Then, as abruptly as he would later excuse himself from the restaurant table
after pronouncing his love to his former students, he changed the subject.

"Have you thought about what you will be doing for your thesis?"

"Oh. Yes. I mean no. I mean I've thought about it but no, I have no idea
what I'm doing." I bit my lip, willing myself not to break down in his office.
As the last few months of college rapidly approached I felt increasingly
anxious about what I was going to do. Just as willing as I had been to turn him in as a quasi-harasser, I was now eager for his words of wisdom about my future. Despite all my sense of growing maturity -- I was still his student, hungry for his influence.

"I'd like you to consider writing your thesis in literary journalism. Write about whatever you'd like. Write about life. But don't waste your talent on bullshit analytical papers that you don't care about. The story you wrote for my class had so much power. Did you like writing it?"

"Like writing it?" I thought for a moment. "Like didn't come into it. I had to write it."

My answer was an epiphany. Suddenly, hundreds of stories filled my head.
Professor Frankel had just spoken about education in a way I'd never
considered. He wasn't interested in what I thought I "should" do. He was
encouraging me to listen to my heart and trust my instincts.

"Stromberg, I'd like to head up your thesis committee. Think about it and get back to me."

Then he turned to his desk and began shuffling papers, an indication that our meeting was over.

- - - - - - - - - - - - - - - - - - - -
-

"Shall we order another bottle of wine?" Frankel said. The conversation had
languished since he'd told us he'd fallen in love with us. "Why did you wreck everything?" I wanted to demand. But I remained quiet because there was a part of me that wanted to salvage our relationship, such as it was.

None of us wanted wine. Frankel became sullen. He pulled the silver credit
card from his wallet. "This one's on your alma mater," he said bitterly.

Quickly, Astrid and Esther said goodbye and left.

"Don't be so nervous, Stromberg," he said, leaning toward me. "I don't bite."

I took a deep breath wondering what he'd say next.

"I'd like to see your apartment."

The real Frankel loomed in front of me, stripped of his professorial mystique.

"Take me to your apartment," said the drunken man. "I've always wanted to see where you live." I started to laugh.

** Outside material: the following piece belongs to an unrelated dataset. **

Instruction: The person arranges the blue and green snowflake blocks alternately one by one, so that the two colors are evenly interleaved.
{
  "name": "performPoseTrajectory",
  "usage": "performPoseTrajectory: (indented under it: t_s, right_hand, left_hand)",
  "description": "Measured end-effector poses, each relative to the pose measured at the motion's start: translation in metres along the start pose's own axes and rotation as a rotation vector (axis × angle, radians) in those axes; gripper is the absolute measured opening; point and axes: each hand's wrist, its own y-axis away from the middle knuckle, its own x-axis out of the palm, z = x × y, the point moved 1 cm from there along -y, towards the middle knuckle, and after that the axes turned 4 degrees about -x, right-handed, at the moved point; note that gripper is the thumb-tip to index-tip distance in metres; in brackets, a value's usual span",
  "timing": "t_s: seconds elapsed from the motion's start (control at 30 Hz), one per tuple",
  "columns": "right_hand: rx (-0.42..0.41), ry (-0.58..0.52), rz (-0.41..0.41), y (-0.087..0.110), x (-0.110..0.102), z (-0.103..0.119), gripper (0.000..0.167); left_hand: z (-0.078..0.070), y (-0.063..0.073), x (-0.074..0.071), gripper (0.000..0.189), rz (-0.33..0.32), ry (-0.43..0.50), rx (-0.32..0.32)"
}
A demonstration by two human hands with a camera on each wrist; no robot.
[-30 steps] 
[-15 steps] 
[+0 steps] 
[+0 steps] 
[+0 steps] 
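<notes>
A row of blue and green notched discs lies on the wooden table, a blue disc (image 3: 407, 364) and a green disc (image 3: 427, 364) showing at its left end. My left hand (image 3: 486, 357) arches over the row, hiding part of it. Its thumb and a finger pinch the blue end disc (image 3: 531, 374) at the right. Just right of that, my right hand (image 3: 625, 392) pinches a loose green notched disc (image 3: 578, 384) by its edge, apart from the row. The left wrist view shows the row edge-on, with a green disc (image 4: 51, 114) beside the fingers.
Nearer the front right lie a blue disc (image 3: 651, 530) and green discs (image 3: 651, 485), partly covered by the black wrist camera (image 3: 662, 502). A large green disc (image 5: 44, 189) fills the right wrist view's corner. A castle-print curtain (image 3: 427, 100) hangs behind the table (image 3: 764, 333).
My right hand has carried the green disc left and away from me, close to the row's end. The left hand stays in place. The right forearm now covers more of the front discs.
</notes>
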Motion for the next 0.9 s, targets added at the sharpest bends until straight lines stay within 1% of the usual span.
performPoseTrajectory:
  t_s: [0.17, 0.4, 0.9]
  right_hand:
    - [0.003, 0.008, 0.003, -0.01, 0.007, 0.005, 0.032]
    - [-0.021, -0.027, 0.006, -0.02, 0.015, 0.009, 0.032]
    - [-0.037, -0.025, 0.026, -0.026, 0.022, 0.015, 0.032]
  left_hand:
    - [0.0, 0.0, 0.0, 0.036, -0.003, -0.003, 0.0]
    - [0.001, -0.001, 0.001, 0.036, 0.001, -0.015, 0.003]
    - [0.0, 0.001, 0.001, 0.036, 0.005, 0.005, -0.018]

He didn't have access
to my inner thoughts anymore. It was as if Frankel had taken my writings
personally -- that by trusting him to read and comment on my inner thoughts,
I'd been communicating a deeper affection.

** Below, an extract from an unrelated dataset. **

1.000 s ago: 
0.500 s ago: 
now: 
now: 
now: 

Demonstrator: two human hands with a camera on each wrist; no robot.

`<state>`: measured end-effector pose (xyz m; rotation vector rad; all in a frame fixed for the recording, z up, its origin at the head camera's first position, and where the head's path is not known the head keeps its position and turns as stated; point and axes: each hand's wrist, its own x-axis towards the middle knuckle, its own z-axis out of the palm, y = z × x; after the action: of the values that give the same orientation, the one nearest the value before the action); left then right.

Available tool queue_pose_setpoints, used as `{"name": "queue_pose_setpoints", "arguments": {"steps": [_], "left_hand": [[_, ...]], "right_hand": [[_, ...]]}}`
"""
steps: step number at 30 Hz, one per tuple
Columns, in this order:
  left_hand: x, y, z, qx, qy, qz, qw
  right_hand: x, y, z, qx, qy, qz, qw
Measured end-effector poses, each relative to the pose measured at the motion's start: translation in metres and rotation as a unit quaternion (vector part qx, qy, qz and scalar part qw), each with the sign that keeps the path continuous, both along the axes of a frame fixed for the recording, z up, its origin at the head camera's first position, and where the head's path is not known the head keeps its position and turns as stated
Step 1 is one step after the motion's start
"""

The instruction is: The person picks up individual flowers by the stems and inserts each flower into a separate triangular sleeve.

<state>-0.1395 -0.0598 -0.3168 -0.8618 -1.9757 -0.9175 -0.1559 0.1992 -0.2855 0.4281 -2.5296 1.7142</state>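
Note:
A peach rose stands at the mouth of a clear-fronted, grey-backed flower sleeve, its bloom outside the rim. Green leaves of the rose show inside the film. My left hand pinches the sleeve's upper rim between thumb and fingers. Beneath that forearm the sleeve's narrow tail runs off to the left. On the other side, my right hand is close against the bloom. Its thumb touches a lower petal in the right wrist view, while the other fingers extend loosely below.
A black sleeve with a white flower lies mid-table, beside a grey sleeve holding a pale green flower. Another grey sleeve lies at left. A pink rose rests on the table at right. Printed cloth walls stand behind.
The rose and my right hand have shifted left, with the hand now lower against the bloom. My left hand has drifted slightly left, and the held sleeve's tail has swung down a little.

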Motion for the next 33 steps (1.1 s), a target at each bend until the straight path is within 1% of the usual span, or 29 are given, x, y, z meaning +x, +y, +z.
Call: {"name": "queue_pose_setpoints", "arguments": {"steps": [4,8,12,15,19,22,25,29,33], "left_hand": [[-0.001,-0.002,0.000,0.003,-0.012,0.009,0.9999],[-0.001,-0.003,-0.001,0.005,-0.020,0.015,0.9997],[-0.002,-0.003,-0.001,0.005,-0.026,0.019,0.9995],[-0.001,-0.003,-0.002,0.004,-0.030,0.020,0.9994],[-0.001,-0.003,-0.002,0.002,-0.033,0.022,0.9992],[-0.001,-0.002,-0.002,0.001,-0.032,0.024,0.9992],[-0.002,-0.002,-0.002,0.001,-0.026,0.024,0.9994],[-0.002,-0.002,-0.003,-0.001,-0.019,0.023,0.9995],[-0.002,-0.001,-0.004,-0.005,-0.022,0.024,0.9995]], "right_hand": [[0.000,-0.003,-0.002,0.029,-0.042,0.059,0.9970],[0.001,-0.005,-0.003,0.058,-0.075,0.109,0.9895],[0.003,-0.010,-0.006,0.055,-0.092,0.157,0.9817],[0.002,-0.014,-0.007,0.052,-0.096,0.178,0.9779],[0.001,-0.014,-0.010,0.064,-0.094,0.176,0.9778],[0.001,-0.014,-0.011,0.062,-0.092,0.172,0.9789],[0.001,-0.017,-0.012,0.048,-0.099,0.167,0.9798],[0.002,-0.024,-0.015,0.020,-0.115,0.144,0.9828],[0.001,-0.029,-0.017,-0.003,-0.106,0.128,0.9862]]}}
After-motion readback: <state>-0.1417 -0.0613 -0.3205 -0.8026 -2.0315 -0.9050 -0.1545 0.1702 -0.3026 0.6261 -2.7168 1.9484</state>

"What's so funny, Stromberg," he said, irritably.

"Don't you get it, Frankel? You didn't fall in love with me. You
fell in love with an idea. You've fallen for the romance of the proverbial
student-professor relationship. But it's not like that for us. I'm not the
person you think you know from reading my writing. And you're not coming
to my apartment."

This is what I wish I'd said. But the truth was, I'd fallen in love with an
idea as well. I'd fallen for the idea of Frankel as a perfect being, the
ultimate professor: brilliant, inspiring, dedicated, harmless. But I'd
forgotten that Frankel was human -- complicated as any person. And
stranger than most.

"No, you can't come to my apartment," I said, shaking my head. "But thank you for dinner, Frankel, really. The rack of lamb was delicious."

Then we stood silently for an excruciating moment, taking each other in. But there was still a part of me that wanted to preserve the memory of the person I'd respected and revered. "I'm working on a story right now," I said slowly. "Maybe when it's finished I could send it to you and you could let me know what you think."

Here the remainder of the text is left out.